Kurdish demonstrators have clashed with police in Istanbul and other Turkish cities in support of jailed separatist leader Abdullah Ocalan following allegations of his mistreatment in prison, Turkish media have reported.
Dozens of people were detained in two cities in largely Kurdish southeastern Turkey on Saturday.
In Diyarbakir, the largest city in the region, more than 5,000 demonstrators gathered, with some throwing stones at police and several dozen being detained.
In Yuksekova, a small town near the borders with Iraq and Iran, police used tear gas and water cannons to disperse a crowd of several thousand that had set up roadblocks, the Anatolia news agency reported.
A car bomb which went off during the protest injured a 28-year-old man, Anatolia reported, adding that police had launched an investigation into what type of explosive had been used.
It said police had made "numerous" arrests and that shopes had stayed closed.
Police had also clashed with Kurdish demonstrators on Friday in Istanbul and other cities.
In the Umraniye district of Istanbul water cannons were used to disperse the crowds, while in nearby Kucukcekmece petrol bombs damaged a shopping centre, Anatolia reported.
The pro-Kurd news agency Firat said police had put down protests in the cities of Mersin, in the south, Sanliurfa in the southeast, where vehicles were set on fire, and Van and Varto in the east.
Ocalan's lawyers had reported he had been assaulted by a guard and threatened with death in his island prison of Imrali where he has been held in solitary confinement since 1999.

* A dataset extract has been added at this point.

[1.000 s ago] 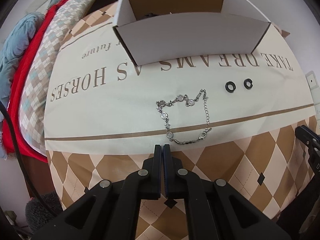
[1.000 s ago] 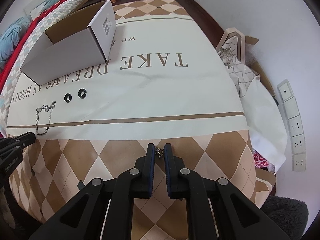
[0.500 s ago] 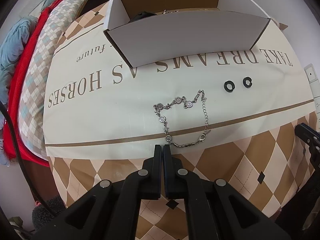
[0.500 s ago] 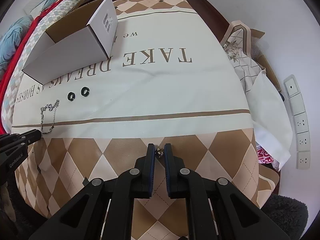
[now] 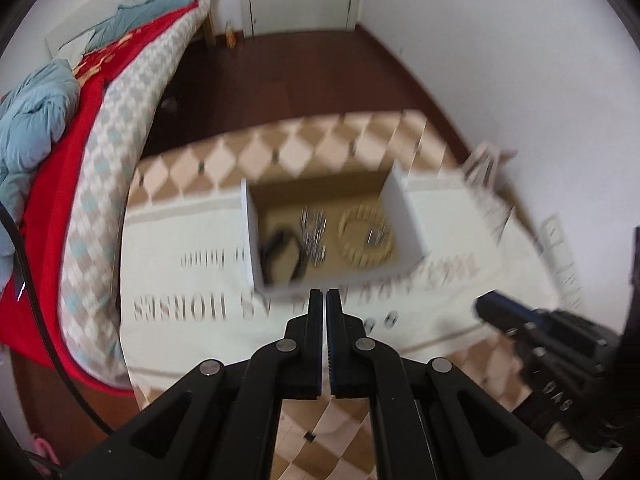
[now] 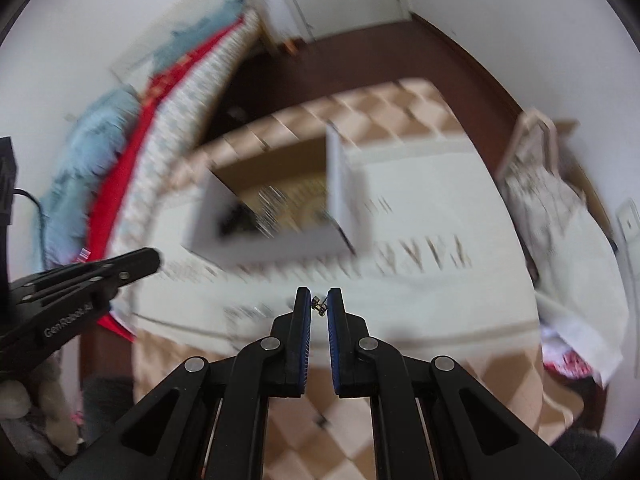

Similar reports in the past have stirred anger among Kurds who look on Ocalan, head of the separatist Kurdistan Workers' Party, as a hero.
Arrested in Kenya in February 1999, he was sentenced to death by a Turkish court but the sentence was commuted to life imprisonment in 2002 after Turkey abolished the death penalty.
The PKK is listed as a "terrorist" organisation by the EU, the US and Turkey.
About 44,000 people have died since its conflict with the Turkish state began in 1984.